__Instructions to follow__
Repeat the data exactly. Pictures are not part of the copy.

:: Supplied information ::

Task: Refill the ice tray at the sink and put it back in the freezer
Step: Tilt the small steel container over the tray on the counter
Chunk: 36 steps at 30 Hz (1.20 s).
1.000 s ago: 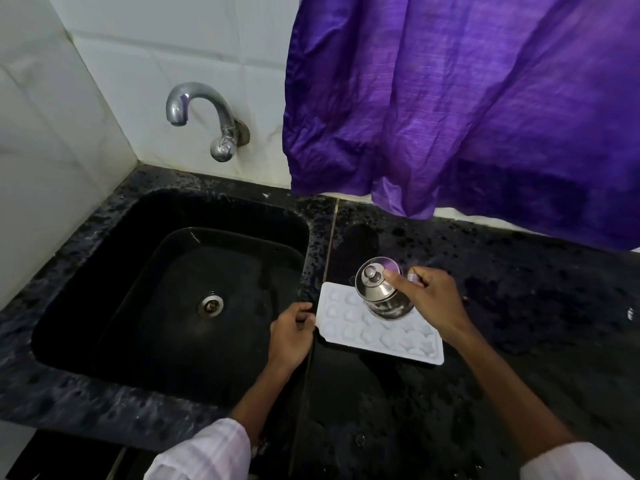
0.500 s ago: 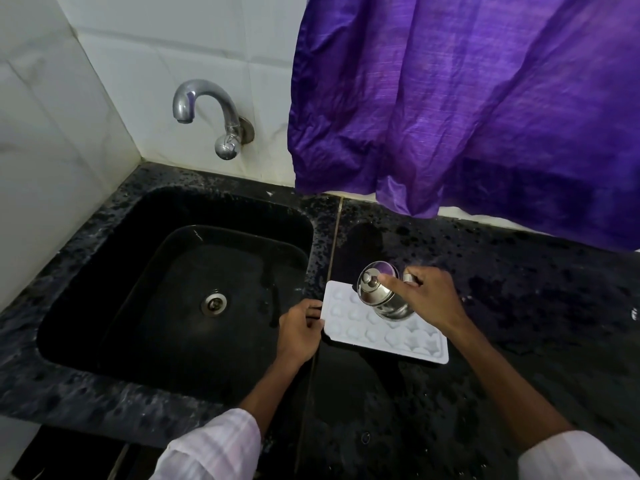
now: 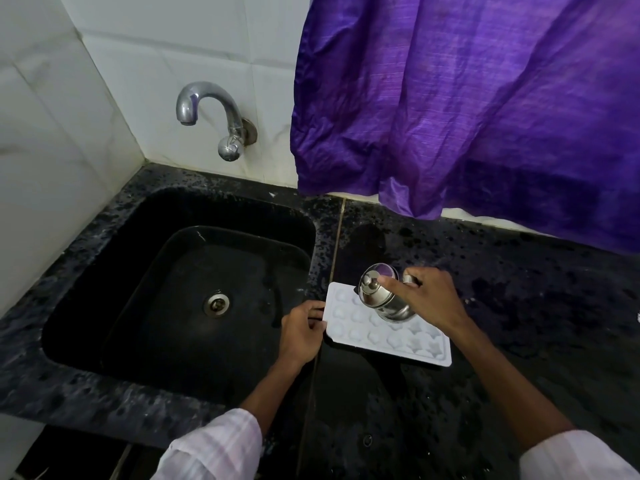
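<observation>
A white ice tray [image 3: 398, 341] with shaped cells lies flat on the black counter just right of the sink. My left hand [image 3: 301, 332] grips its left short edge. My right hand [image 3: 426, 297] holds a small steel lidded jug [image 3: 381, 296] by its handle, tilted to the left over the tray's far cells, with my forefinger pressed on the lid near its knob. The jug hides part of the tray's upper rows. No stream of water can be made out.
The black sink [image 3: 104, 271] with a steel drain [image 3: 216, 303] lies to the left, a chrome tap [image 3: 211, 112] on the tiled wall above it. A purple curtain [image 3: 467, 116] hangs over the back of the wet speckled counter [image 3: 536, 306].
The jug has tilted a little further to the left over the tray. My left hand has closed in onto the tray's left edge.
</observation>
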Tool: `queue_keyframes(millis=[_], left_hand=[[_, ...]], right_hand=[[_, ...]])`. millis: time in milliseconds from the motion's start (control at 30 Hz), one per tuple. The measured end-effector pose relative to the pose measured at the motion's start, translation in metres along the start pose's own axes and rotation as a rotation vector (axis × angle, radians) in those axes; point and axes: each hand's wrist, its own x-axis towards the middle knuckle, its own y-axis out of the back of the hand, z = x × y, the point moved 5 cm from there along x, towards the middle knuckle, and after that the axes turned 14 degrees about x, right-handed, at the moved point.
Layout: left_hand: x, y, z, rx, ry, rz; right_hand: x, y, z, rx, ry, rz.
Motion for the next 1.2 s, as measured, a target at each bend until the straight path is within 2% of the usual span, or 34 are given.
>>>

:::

__The answer__
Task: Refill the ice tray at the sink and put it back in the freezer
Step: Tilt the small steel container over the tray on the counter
Chunk: 36 steps at 30 Hz (1.20 s).
1.000 s ago: 
0.500 s ago: 
now: 
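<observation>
A white ice tray [image 3: 398, 341] with shaped cells lies flat on the black counter just right of the sink. My left hand [image 3: 301, 332] grips its left short edge. My right hand [image 3: 426, 297] holds a small steel lidded jug [image 3: 381, 296] by its handle, tilted to the left over the tray's far cells, with my forefinger pressed on the lid near its knob. The jug hides part of the tray's upper rows. No stream of water can be made out.
The black sink [image 3: 104, 271] with a steel drain [image 3: 216, 303] lies to the left, a chrome tap [image 3: 211, 112] on the tiled wall above it. A purple curtain [image 3: 467, 116] hangs over the back of the wet speckled counter [image 3: 536, 306].
The jug has tilted a little further to the left over the tray. My left hand has closed in onto the tray's left edge.
</observation>
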Tool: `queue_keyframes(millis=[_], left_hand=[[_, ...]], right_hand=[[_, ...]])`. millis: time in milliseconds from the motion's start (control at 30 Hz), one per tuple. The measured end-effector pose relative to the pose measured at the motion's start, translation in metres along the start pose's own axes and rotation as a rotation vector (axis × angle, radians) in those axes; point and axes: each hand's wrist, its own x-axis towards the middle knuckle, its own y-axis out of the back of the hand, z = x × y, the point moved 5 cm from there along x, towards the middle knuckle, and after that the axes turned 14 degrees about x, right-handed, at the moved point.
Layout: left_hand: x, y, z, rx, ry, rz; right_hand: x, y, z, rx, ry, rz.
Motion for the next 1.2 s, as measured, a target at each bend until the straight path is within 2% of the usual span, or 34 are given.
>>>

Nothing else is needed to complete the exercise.